Quando esse sinal se perde ou se torna confuso, o corpo passa a operar de forma desregulada. Horários irregulares de sono, alimentação tardia e excesso de estímulos noturnos dificultam a transição entre estados de atividade e repouso. Assim, o organismo permanece em um modo intermediário, sem alcançar energia plena durante o dia nem descanso profundo à noite.
Luz natural, melatonina e níveis de energia
A relação entre luz natural e produção de melatonina é um dos pontos centrais do ritmo circadiano. Alexandre Costa Pedrosa esclarece que a melatonina, hormônio associado ao sono, começa a ser produzida quando a luminosidade diminui. Exposição excessiva à luz artificial no período noturno pode atrasar ou reduzir essa liberação, comprometendo a qualidade do descanso.
Por outro lado, a exposição à luz natural pela manhã ajuda a ajustar o relógio interno e a regular o ciclo hormonal. Esse contato sinaliza ao organismo que o dia começou, favorecendo maior disposição e melhor desempenho cognitivo. Com o tempo, esse alinhamento contribui para níveis de energia mais estáveis e menor sensação de cansaço ao longo do dia.

Impactos da desregulação circadiana no bem-estar
A desorganização do ritmo circadiano não afeta apenas o sono. Alexandre Costa Pedrosa aponta que alterações persistentes nesse ciclo podem influenciar humor, capacidade de concentração e tolerância ao estresse. Pessoas com rotina irregular tendem a relatar irritabilidade, dificuldade de foco e sensação constante de fadiga, mesmo após horas de repouso.
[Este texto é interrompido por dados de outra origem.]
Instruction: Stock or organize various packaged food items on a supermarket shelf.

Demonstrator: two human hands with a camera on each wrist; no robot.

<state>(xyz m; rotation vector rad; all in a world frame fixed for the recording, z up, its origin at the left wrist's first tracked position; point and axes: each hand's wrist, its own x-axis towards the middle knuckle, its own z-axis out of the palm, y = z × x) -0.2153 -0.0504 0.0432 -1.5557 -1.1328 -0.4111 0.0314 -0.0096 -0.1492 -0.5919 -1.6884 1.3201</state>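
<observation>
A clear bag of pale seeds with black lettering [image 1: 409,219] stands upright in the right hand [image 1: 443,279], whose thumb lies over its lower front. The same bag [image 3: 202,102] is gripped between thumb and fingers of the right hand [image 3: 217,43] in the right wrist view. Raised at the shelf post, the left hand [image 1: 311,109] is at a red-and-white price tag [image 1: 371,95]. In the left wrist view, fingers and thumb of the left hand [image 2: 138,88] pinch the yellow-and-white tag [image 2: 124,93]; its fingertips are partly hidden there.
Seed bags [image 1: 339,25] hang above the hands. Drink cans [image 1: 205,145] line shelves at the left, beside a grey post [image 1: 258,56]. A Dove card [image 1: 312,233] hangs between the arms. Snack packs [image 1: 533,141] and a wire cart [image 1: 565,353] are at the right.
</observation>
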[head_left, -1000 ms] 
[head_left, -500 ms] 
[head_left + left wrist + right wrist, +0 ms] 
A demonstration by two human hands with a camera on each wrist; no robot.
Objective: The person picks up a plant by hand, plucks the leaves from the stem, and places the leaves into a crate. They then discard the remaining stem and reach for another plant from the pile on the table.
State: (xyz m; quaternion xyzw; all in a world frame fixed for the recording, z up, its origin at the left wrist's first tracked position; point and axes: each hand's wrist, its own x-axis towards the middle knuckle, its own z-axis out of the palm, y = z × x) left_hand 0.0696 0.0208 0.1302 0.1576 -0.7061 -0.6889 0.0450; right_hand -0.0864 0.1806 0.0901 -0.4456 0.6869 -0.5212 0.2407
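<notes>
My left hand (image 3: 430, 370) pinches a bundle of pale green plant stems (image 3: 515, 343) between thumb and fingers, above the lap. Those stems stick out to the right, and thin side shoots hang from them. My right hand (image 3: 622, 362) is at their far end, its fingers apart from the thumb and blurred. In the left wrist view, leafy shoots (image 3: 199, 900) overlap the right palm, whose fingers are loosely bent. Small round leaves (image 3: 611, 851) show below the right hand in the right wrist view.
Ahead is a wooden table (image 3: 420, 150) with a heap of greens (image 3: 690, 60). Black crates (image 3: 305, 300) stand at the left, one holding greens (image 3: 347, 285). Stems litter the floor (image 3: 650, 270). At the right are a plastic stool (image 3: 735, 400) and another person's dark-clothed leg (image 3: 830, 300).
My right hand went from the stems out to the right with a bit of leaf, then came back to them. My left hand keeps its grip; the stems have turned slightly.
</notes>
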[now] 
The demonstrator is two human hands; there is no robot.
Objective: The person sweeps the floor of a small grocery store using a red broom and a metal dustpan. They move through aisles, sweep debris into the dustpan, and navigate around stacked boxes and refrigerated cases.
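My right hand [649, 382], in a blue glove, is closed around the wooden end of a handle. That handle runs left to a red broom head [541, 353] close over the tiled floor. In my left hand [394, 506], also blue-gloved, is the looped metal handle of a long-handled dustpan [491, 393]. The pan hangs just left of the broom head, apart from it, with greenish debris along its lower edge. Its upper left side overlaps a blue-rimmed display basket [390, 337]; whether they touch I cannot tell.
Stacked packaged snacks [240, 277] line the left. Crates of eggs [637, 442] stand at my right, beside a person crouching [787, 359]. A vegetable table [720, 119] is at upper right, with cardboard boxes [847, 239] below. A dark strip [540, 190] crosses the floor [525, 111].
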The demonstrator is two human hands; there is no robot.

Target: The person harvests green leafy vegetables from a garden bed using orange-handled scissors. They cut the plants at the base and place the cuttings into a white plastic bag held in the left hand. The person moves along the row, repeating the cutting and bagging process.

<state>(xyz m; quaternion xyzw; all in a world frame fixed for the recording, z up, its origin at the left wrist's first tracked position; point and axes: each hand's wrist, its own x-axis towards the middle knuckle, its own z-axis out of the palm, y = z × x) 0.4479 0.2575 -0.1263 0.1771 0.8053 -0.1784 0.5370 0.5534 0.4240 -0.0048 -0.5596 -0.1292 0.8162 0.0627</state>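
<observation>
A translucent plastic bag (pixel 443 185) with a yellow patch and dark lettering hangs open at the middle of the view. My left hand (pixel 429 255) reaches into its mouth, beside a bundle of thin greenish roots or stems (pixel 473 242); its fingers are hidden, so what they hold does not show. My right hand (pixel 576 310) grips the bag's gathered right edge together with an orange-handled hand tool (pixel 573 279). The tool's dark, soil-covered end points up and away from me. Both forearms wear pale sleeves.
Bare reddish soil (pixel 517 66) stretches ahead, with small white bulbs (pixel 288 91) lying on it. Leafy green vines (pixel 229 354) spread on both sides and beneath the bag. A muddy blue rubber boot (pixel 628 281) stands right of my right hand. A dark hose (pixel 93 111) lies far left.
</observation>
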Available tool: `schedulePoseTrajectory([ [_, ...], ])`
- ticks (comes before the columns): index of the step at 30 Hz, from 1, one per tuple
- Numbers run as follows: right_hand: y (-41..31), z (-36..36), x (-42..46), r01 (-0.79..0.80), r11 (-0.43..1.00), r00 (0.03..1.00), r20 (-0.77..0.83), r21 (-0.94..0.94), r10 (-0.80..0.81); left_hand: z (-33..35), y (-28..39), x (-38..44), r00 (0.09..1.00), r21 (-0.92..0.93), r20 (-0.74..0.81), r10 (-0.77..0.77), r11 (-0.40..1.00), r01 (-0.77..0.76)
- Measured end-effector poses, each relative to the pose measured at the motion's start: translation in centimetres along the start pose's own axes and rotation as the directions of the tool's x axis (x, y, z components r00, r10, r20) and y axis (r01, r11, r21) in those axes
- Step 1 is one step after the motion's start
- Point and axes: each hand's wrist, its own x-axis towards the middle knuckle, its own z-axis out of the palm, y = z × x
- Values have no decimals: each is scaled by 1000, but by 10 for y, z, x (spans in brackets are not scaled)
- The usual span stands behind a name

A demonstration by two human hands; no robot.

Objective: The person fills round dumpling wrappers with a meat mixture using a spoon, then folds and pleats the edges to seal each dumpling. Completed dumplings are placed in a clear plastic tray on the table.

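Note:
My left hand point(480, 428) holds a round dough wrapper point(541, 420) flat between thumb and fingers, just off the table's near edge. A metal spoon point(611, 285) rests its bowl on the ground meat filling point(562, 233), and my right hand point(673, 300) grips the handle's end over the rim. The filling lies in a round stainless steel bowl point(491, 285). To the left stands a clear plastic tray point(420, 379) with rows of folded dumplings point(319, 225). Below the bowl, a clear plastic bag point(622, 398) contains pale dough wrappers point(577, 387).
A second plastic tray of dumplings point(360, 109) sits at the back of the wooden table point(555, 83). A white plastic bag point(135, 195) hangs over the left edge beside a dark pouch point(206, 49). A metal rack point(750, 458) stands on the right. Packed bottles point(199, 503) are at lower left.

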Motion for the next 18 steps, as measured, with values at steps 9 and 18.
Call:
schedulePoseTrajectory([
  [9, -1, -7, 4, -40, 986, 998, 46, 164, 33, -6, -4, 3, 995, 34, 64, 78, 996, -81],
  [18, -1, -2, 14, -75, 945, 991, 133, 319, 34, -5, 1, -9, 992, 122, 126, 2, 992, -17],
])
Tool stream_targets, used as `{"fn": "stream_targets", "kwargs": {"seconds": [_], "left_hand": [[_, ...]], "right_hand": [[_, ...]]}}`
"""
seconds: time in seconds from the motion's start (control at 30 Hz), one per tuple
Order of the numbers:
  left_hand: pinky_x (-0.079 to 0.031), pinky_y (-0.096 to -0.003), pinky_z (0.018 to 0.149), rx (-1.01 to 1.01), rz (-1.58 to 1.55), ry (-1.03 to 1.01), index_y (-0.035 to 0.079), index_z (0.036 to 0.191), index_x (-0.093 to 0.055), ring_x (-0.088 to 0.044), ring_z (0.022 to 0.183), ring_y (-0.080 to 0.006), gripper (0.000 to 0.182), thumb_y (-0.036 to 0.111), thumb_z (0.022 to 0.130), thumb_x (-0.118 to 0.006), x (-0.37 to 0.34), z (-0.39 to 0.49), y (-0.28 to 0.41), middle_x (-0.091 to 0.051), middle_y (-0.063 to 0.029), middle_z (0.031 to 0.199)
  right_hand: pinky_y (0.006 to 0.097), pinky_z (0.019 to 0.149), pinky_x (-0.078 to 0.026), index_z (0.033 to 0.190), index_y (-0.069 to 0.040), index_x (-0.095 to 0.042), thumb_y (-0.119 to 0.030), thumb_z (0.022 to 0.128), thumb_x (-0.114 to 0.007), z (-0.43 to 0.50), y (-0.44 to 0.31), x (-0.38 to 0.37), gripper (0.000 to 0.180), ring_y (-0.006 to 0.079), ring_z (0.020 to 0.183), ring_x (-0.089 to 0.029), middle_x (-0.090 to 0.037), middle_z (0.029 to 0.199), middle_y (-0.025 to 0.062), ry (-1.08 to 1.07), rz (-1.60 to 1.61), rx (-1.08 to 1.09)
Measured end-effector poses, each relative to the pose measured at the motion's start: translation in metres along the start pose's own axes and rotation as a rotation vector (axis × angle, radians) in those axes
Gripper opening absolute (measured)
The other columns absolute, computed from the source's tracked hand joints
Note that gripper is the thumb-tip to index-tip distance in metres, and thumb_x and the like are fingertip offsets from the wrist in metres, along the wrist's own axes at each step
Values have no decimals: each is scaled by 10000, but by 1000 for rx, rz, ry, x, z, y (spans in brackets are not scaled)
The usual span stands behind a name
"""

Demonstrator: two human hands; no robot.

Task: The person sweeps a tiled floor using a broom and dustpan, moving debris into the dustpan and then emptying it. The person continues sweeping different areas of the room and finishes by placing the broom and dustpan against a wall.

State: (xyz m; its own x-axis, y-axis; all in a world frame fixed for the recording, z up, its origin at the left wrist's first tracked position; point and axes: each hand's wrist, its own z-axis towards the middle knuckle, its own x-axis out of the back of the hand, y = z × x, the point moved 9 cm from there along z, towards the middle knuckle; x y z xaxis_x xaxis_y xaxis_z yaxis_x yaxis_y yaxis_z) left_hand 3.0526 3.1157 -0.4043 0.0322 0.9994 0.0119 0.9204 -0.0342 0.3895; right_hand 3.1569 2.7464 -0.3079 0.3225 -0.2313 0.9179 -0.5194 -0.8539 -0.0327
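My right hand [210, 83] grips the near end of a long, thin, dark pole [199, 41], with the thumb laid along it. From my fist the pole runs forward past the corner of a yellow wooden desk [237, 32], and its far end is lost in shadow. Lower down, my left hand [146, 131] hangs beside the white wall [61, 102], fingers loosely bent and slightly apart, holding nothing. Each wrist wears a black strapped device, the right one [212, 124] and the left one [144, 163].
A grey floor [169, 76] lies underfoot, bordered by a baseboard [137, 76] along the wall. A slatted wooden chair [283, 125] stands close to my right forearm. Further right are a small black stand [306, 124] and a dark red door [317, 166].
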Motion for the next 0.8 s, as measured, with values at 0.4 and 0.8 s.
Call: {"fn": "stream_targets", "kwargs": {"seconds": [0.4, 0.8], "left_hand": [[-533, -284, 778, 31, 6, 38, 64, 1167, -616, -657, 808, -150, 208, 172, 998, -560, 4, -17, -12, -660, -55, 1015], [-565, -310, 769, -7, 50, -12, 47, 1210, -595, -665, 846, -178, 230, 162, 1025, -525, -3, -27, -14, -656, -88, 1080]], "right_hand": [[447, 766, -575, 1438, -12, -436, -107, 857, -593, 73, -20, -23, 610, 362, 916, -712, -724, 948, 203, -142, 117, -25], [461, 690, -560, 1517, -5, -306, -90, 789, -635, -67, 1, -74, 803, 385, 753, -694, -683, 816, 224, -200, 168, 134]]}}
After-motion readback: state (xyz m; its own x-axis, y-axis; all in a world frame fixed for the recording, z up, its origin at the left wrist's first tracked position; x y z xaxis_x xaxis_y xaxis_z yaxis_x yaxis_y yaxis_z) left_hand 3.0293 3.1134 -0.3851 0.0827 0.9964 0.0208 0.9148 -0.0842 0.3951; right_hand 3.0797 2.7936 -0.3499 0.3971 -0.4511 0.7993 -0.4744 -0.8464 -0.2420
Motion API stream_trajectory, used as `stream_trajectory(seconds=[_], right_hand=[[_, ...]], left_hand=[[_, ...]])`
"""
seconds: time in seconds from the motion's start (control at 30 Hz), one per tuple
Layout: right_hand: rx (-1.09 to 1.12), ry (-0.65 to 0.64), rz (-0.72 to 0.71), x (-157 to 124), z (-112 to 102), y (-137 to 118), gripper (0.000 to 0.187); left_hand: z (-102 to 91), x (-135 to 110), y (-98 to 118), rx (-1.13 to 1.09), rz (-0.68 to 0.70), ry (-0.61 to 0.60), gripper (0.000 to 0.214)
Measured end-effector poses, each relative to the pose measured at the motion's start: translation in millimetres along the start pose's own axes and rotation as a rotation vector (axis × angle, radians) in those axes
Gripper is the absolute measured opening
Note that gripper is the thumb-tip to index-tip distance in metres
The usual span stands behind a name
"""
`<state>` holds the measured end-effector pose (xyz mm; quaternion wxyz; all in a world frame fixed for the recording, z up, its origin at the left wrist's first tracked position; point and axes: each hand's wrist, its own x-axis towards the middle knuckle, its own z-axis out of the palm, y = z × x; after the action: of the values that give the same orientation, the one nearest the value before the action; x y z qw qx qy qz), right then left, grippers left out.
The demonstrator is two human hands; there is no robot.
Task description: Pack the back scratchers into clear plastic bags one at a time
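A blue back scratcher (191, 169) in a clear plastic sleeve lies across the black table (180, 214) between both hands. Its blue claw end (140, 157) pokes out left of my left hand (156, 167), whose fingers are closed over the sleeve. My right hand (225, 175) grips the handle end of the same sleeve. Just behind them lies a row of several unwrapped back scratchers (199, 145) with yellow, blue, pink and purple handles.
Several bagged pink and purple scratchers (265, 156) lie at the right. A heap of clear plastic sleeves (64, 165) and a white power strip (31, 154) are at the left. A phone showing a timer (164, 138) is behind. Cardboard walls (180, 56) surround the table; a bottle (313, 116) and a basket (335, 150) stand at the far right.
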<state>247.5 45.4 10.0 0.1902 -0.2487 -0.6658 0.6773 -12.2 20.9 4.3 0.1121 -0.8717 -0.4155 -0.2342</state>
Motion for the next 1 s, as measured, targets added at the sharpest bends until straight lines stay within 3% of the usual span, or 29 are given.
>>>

Além disso, a desregulação pode interferir no apetite e na resposta metabólica. Horários imprevisíveis de alimentação e descanso confundem sinais internos de fome e saciedade, favorecendo escolhas menos conscientes. Esse conjunto de fatores reforça a importância de observar o ritmo biológico como parte integrante do cuidado com a saúde.
Ajustes práticos para favorecer o ritmo circadiano
Promover alinhamento circadiano envolve escolhas acessíveis. Alexandre Costa Pedrosa sugere priorizar a exposição à luz natural nas primeiras horas do dia, reduzir estímulos luminosos intensos à noite e manter horários de sono mais consistentes, inclusive aos fins de semana. Essas medidas auxiliam o organismo a reconhecer padrões e a responder de forma mais previsível.
Outro ponto relevante envolve a organização da rotina diária. Atividades físicas, refeições e momentos de descanso tendem a produzir melhores efeitos quando seguem horários relativamente estáveis. Ao respeitar esses ciclos, cria-se um ambiente interno mais favorável à recuperação e à manutenção da energia. Com ajustes graduais, o ritmo circadiano deixa de ser um fator invisível e passa a atuar como aliado do bem-estar ao longo da vida.